New Century College congratulates Professor Suzanne Scott Constantine and Professor Al Fuertes who were both awarded $3,000 Term Faculty Development Awards from the College of Humanities and Social Sciences (CHSS). These annual awards were created to recognize and assist in the work of term faculty who serve a crucial function in the teaching of CHSS students. Scott Constantine and Fuertes both teach undergraduate courses in New Century College’s Social Justice and Human Rights concentration.

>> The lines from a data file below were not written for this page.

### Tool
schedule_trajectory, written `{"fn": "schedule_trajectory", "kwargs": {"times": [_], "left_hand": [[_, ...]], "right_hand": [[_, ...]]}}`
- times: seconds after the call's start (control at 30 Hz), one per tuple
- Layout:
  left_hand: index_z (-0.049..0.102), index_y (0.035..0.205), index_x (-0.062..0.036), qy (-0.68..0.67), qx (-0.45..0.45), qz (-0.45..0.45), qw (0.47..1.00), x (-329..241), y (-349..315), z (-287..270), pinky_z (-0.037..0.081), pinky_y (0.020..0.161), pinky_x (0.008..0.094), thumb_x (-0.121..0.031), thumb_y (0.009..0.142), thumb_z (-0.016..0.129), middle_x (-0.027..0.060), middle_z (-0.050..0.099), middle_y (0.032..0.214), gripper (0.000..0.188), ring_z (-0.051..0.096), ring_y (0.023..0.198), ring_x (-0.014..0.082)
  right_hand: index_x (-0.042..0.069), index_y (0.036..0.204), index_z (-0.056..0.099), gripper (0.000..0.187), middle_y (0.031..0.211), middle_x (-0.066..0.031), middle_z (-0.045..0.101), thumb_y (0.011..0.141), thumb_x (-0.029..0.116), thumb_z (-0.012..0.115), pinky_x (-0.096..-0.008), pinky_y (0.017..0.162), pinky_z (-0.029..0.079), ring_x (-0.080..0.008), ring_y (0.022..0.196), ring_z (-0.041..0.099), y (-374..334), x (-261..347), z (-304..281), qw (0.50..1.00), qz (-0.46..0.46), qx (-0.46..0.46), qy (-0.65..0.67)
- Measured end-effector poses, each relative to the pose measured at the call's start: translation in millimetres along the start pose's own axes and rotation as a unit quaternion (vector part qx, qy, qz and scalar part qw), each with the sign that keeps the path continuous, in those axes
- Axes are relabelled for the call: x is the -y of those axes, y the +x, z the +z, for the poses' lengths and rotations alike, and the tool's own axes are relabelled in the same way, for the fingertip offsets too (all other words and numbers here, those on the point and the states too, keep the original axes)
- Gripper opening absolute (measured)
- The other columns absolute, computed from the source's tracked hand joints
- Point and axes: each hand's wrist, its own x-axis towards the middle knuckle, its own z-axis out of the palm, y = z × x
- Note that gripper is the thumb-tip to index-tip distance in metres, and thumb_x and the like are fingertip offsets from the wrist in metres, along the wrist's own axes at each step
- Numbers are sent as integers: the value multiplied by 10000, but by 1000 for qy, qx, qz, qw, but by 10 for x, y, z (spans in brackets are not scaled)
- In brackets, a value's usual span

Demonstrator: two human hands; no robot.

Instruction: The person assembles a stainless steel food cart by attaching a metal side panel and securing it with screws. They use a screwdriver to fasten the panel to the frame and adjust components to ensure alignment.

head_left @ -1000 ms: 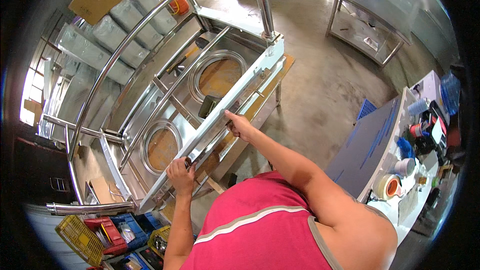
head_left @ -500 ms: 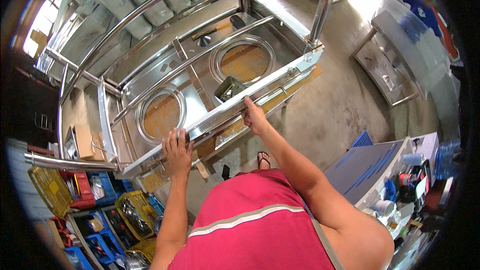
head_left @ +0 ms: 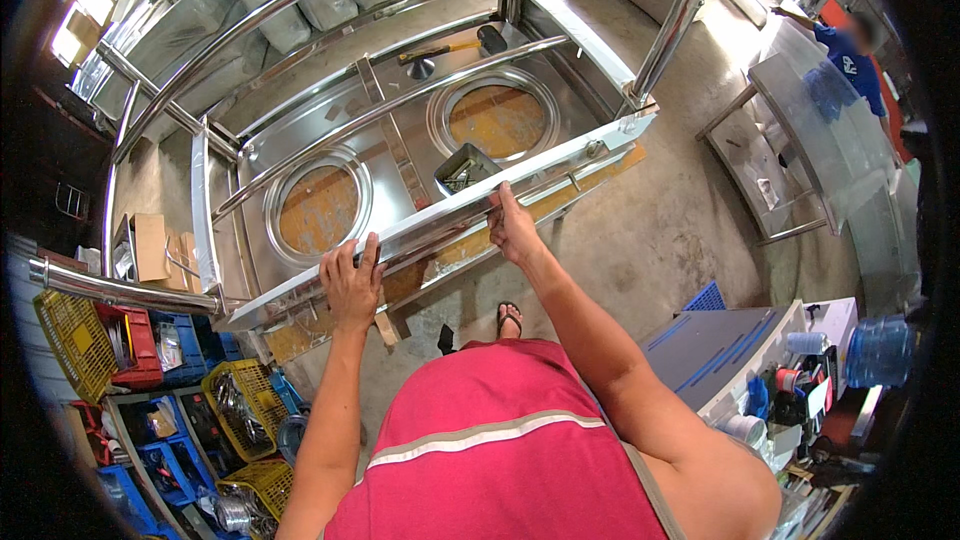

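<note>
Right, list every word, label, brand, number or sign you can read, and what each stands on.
Readable text: none.
White print on the far person's blue T-shirt: too small and blurred to read.
Steel frame touched by left hand and right hand: no legible lettering.

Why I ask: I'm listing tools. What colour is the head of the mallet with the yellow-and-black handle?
The mallet's head is black, clearest in the head view.

Arms (head_left: pixel 345 390) fwd, L hand (head_left: pixel 352 288) spread, R hand (head_left: pixel 515 230) part. curled.
</note>
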Motion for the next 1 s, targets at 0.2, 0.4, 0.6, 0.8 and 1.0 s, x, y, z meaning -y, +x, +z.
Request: {"fn": "schedule_trajectory", "kwargs": {"times": [0.2, 0.4, 0.6, 0.8, 1.0], "left_hand": [[477, 1549, -309, -1, -2, 0, 1000, -4, 5, -7, 330, 1125, 553, -371, 940, 686, 91, 532, 1320, 647, 487, 1242, 325], [485, 1545, -300, -1, -7, 1, 1000, -14, 4, -8, 336, 1119, 550, -377, 941, 678, 90, 532, 1303, 640, 489, 1230, 325], [488, 1543, -298, 6, -17, 8, 1000, -7, 3, 1, 340, 1118, 546, -382, 930, 679, 93, 533, 1295, 648, 490, 1227, 328], [491, 1538, -305, 2, -7, 7, 1000, -7, 1, 8, 343, 1112, 558, -382, 911, 695, 93, 536, 1299, 665, 494, 1240, 318], [496, 1518, -277, -2, 0, -5, 1000, -6, -21, 50, 362, 1043, 589, -348, 890, 719, 104, 525, 1277, 670, 492, 1226, 319]], "right_hand": [[88, 1114, 551, 581, 644, -60, 524, 1012, 659, 522, -273, 421, 277, -113, 433, 314, -10, 12, 0, 1000, 9, -3, -1], [83, 1151, 548, 595, 648, -65, 523, 1007, 660, 532, -278, 425, 281, -112, 429, 311, -35, 32, 31, 1000, 6, -16, 1], [108, 1049, 551, 508, 657, -36, 499, 1012, 615, 568, -283, 416, 286, -108, 462, 361, -77, 71, 34, 1000, 15, -10, 13], [95, 1182, 566, 598, 650, -50, 520, 1003, 664, 535, -281, 418, 273, -113, 437, 313, 26, 0, -43, 1000, 16, -2, 0], [239, 850, 534, 433, 579, 89, 317, 1021, 637, 533, -266, 413, 224, -60, 449, 273, 19, 3, -144, 998, -16, 51, -28]]}}
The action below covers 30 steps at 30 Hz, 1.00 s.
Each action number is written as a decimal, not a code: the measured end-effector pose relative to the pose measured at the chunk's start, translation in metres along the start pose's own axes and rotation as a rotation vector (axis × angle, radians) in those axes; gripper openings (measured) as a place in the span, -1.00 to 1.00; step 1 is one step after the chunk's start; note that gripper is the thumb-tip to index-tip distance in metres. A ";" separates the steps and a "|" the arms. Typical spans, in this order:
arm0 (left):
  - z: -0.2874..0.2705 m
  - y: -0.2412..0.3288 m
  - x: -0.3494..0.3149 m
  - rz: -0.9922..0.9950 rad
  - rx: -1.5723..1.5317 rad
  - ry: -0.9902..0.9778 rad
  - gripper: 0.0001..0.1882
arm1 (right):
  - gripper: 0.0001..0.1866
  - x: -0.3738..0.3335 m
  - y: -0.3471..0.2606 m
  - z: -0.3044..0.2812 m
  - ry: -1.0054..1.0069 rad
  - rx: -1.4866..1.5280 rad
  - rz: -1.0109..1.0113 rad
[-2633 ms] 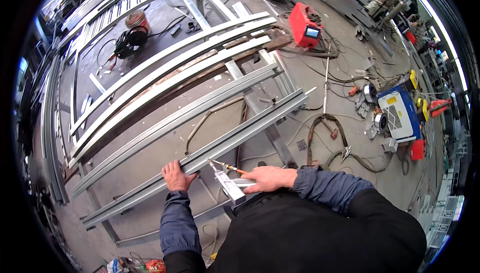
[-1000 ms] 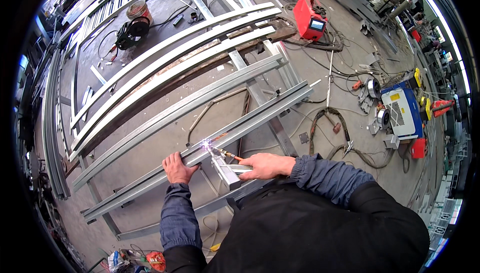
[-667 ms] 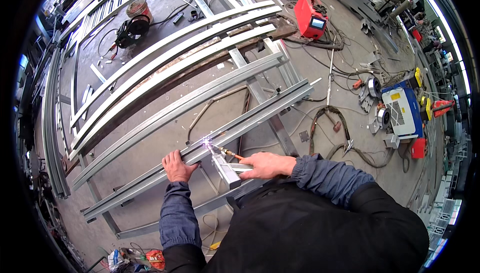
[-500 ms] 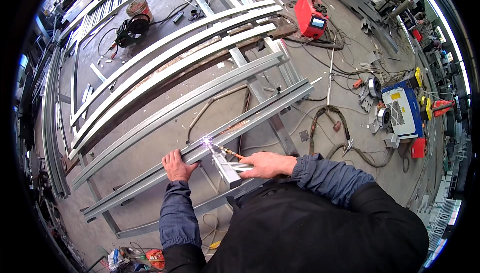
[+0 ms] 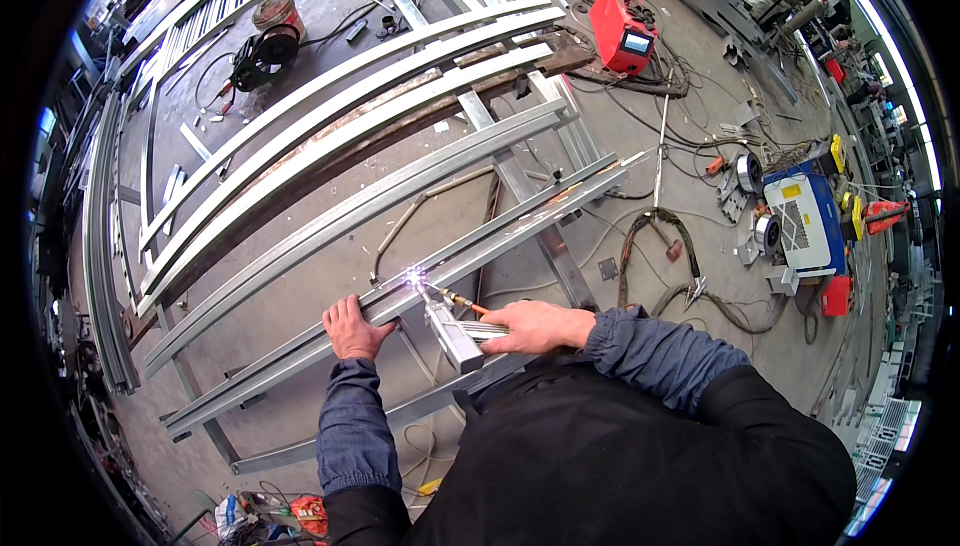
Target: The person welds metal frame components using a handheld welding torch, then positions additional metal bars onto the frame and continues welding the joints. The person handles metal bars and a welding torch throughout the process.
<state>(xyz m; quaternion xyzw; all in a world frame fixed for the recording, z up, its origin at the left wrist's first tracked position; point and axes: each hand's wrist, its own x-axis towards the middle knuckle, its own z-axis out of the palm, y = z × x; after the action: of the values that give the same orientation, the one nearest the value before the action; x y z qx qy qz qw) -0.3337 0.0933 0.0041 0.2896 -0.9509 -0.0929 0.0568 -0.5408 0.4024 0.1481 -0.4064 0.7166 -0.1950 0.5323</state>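
My right hand (image 5: 540,327) is closed round a welding torch (image 5: 450,331) with a silver, box-shaped body and an orange hose. Brilliant violet-white light (image 5: 415,277) flares at the torch tip, against a long galvanized steel rail (image 5: 510,234); the glare hides the contact point. To the left of the light, my left hand (image 5: 357,330) grips the same rail, fingers over its top and thumb apart along the near side. This rail lies slantwise across a metal frame (image 5: 560,261), with a narrow groove along its length.
Parallel steel rails (image 5: 350,214) lie beyond. A red welding machine (image 5: 622,31) stands at the far right, a blue-and-white machine (image 5: 803,221) farther right. Hoses (image 5: 625,266) loop over the floor. A black wire reel (image 5: 268,54) sits by a bucket (image 5: 278,14) at the far left.
Both hands have barely moved and keep their places. The light still burns at the torch tip, and orange glints now show near the rail's right end.
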 end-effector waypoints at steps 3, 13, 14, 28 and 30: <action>0.000 0.000 0.000 -0.006 -0.003 -0.010 -0.04 | -0.34 -0.001 -0.001 -0.002 -0.011 0.002 0.006; 0.001 -0.002 0.000 -0.007 0.002 -0.021 -0.01 | -0.36 0.001 0.006 0.000 0.002 -0.008 -0.016; 0.001 -0.002 0.000 -0.007 0.004 -0.020 -0.01 | -0.36 0.000 0.004 -0.002 -0.002 -0.008 -0.011; -0.001 -0.001 0.001 -0.008 -0.008 -0.024 -0.02 | -0.36 0.000 0.005 -0.004 -0.013 -0.003 0.007; 0.000 -0.001 0.001 -0.010 -0.012 -0.020 -0.02 | -0.36 -0.001 0.004 -0.005 -0.022 -0.005 0.011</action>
<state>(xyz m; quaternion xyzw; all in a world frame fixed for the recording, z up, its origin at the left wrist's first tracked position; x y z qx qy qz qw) -0.3340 0.0922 0.0041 0.2932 -0.9494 -0.1020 0.0484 -0.5465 0.4048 0.1479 -0.4061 0.7135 -0.1857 0.5400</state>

Scott Constantine’s project will further her research and creative exploration of themes of social and racial justice, which form the backbone of her teaching and art. In Spring 2015, she piloted a new capstone course for New Century College, NCLC 475: Creativity as Social Action and Transformation. Through this course, students partnered with non-violent, female offenders who completed their prison sentences and are now re-entering society. Together, capstone participants explored social justice issues and created art that reflects the learning they shared through the semester.

Scott Constantine will attend the Fifth International Symposium on Poetic Inquiry, where she will deepen her understanding of community-based engagement and challenge-driven approaches to teaching and learning. She will research and interview artists and academics who are active in the Vancouver arts and social engagement community, and incorporate new techniques and material in her teaching and art.

Fuertes’s project includes field work to uncover explanations of why very few cases against human traffickers are successfully prosecuted, especially in Cambodia and the Philippines, two countries known to have a high incidence of human trafficking. One unusual point to note, concurrent with Fuertes’ field work in Southeast Asia, he will be leading a group of George Mason students to Southeast Asia in his course NCLC 498: Post Genocide Community Development and Spirituality, and encouraging those students to participate in segments of his data collection. Fuertes also teaches NCLC 475: Human Trafficking and the International Community, and this research will directly contribute to this course’s content as well as Fuertes’ academic research.

Fuertes’s current project will contribute to the body of knowledge on the topic, but equally important, will contribute to a rich classroom experience and offer solace to those most impacted by human traffickers. In April, Fuertes and his students were invited by the Department of Homeland Security to participate in a conference on human trafficking and the critical role that universities can play to raise awareness of this issue.